Setting up user specific variables

Once the package is installed .env file needs to be configured, in order to provide access token and endpoint url to the SDK. Create ".env" file in the root directory and add user specific variables as below:

Usage

Config

Config is an object. Its main function is to load user-specific variables from dotenv file and provide those to other objects, such as GenericCrawler. Currently there is two user-specific variables, which are service enpoint url and access token.

Action Reader

ActionReader is an object. Its main function is to read, load Action files and validates for structural correctness of the format. In a case where user has written an action which includes an unimplemented attribute or missing one, it will throw Exception.

ActionReader object has one attribute: action. Loaded valid action file is converted into Dict and assigned to this attribute.

Generic Crawler

The main function of GenericCrawler object is to send requests to remote crawler service with payload including actions loaded by ActionReader. During instantiation GenericCrawler object checks the health status of remote endpoint of crawler service. If only service is up and ready, object is created.

Instantiated crawler onject has two attributes: endpoint & is_alive.

It has single method, retrieve(). Retrieve method is called with argument of action method of ActionReader. Once it is called, the request is sent to crawler service and waited for a response.

Crawler service executes actions defined by the users action.yaml file and returns the extracted data from targets or exception detail if there is an error during crawling.

Retrieve method of GenericCrawler object returns parsed extracted data and response object. Response object is returned only for debugging purposes. Therefore it can be ignored. Extracted data is converted into Python Dictionary.

Keys in dictionary are named based on targets of users action.yaml file.

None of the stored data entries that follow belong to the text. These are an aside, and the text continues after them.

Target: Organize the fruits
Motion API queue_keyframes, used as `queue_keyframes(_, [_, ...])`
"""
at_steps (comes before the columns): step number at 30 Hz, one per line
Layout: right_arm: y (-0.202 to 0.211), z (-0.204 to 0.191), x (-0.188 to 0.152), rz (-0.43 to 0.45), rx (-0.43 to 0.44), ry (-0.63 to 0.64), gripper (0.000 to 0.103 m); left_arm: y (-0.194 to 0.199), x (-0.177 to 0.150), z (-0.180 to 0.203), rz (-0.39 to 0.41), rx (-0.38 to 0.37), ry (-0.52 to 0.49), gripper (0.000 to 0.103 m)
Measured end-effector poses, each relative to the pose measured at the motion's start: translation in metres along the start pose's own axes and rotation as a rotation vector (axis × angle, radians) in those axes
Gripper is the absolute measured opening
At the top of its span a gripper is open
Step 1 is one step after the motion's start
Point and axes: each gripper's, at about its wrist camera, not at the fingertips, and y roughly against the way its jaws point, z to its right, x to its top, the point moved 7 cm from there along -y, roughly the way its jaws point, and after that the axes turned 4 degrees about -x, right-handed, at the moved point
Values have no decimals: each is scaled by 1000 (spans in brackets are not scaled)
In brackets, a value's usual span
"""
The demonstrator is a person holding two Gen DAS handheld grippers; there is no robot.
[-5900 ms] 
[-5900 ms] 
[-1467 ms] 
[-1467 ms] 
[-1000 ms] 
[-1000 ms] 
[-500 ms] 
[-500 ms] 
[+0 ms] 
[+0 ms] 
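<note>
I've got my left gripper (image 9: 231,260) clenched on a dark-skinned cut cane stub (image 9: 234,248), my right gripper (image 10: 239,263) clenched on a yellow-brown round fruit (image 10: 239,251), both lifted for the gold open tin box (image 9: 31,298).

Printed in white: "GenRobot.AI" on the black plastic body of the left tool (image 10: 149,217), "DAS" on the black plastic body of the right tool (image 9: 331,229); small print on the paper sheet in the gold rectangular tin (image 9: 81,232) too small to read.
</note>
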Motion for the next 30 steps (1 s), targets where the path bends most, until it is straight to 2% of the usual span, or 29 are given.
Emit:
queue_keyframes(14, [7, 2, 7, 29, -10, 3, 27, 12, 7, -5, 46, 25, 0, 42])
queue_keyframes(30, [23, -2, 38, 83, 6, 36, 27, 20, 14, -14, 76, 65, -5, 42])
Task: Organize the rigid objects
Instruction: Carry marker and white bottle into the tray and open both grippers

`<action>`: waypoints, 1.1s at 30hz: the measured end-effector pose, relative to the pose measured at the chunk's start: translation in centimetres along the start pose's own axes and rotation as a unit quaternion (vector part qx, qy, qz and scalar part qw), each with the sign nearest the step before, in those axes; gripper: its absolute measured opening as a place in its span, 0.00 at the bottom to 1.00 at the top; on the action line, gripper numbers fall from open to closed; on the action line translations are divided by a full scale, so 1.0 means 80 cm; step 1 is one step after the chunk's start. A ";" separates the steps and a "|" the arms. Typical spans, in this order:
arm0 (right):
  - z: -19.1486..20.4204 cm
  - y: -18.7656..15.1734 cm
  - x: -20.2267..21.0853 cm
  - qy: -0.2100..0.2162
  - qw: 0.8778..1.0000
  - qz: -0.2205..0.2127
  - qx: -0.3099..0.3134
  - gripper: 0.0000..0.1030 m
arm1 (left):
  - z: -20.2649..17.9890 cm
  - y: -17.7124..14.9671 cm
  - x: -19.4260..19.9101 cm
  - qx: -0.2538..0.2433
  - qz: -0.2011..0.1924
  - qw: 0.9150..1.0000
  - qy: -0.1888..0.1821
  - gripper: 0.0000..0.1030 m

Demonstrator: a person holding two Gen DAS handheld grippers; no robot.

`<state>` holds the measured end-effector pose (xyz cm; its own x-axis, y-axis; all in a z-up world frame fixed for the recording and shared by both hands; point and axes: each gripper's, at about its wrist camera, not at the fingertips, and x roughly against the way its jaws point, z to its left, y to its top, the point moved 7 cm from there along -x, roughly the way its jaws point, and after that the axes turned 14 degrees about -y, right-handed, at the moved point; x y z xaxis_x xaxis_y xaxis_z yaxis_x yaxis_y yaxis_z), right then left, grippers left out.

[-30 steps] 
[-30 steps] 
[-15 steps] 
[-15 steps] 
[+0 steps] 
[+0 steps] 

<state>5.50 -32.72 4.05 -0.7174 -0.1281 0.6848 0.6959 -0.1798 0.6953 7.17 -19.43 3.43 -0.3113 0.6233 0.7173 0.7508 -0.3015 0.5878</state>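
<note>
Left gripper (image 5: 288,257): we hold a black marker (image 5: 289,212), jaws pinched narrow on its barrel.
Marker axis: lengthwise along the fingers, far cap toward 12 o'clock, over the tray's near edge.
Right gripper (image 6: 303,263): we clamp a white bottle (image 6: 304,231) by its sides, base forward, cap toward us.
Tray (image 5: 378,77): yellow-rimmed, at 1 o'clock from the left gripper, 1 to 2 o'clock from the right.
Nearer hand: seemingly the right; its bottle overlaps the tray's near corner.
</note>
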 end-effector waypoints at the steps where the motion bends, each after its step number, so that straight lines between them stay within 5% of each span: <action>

Succesfully crawled data can be further processed & stored by user.

Action Components

Actions are yaml formatted files, where browser interactions are defined and consist of two components; steps & targets. Action files should include name, url info:

Steps

Steps point to elements and describe specific actions on those, which are required in order to reach the target element(s).

do-nothing

Literally does nothing. Because generic crawler always requires minimum a single step to execute, use this action if there is no step required to extract the target.

wait-for

Waits for given duration.

click

Mouse click on given element selector

write

Write specific string on given element selector. When "wait" is true, the step waits for elements visibility & presence before executing (see step wait).

mouse-hover

Move mouse (virtually) over the given selector.

scroll

Scrolls page given direction; up/down. Repetition enables multiple times of scrolling for pages having infinite scroll.

hit-enter

Sends keyboard event 'enter' to page.

iterate-until

Retrieves the given parent element and starts iterating over its child elements. Iteration continues until given condition applies. The condition is a string search and its match. Once the looked up child element is found, it executes custom action (e.g.: click, write, etc).

retrieve-sitemap

Some pages provide their entire sitemap in xml format without any GUI component. This action enables sitemap data crawling. Depth attribute defines how further crawling should progress recursively.

popup-check

Waits for popups after page-load and dismisses if given popup window exists.

Targets

Targets are defined as pointers to elements using xpath/css selectors, which contain data to be extracted from pages. A crawl action can have multiple targets. Currently available target types are text, nontext, url and values of custom attributes.

text

Extracts text from element, which user sees on the page.

nontext

Extracts non-text attribute from element. Currently "image_url" is supported and available.

extract-urls

Extracts urls from href attribute of given element selector. Used with a boolean value.

attribute

Extracts value of any given attribute from element selector. This target type returns dynamically based on value of extracted attribute. If attribute has multiple values, it returns a list of values, otherwise single string of value is retruend.

anchored-iteration

This type of target includes a parent selector and its child selector(s). Child selectors consists of Anchor and Target. Then anchor and target child selectors are retrieved as sub-selector of parent(s). Iteration occurs on anchor selector. Target values are extracted for each target element of each anchor. Given anchor action is taken as a mini-step on each iteration between anchors, so that target values are available. Values of anchors are also extracted. Finally service returns a dictionary of extracted Anchor values and Target values of each anchor belonging to parent selector.

Error Handling

Crawler service tries to catch as diverse error types as possible on executing crawler actions. Any error caused by missing or mismatched selector is returned to developer using SDK. Developer is expected to handle response of crawler on his/her pyhon script, whether succesfully extracted data or an error message containing exception details is returned. On unexpected, unclear error messages you can contact to "TEAM-AI@turkcell.com.tr" for further investigation. If the error is browser drvier related, the exact error detail text is reflected as it it returned from driver, (e.g: ERR_NAME_NOT_RESOLVED error caused by trying to navigate non-existing URL).

Selector Error:

When given selector not found

URL Error:

When non-existing URL is tried to crawl

Connection Error:

Due to security concerns, Generic Crawler Service lives in an environment, where only specific page categories are whitelisted. Some pages might be grouped as malicious or dangerous in terms of Turkcell's security policies, therefore those might be excluded in the whitelist. In this regard if connection is dropped/failed by the firewall policy rules, SDK will return a connection error.

Use Case Examples

We provide some use case examples, which are ready-to-use. Those are heavily commented, so that reader has a comprehension on how to implement crawler bots using this crawler framework SDK. For each crawler use case to be implemented, with which this SDK is used, we write a python script file and action files in yml format. Action files can be as many distinct files as possible for each browser interaction required to exrtract the data.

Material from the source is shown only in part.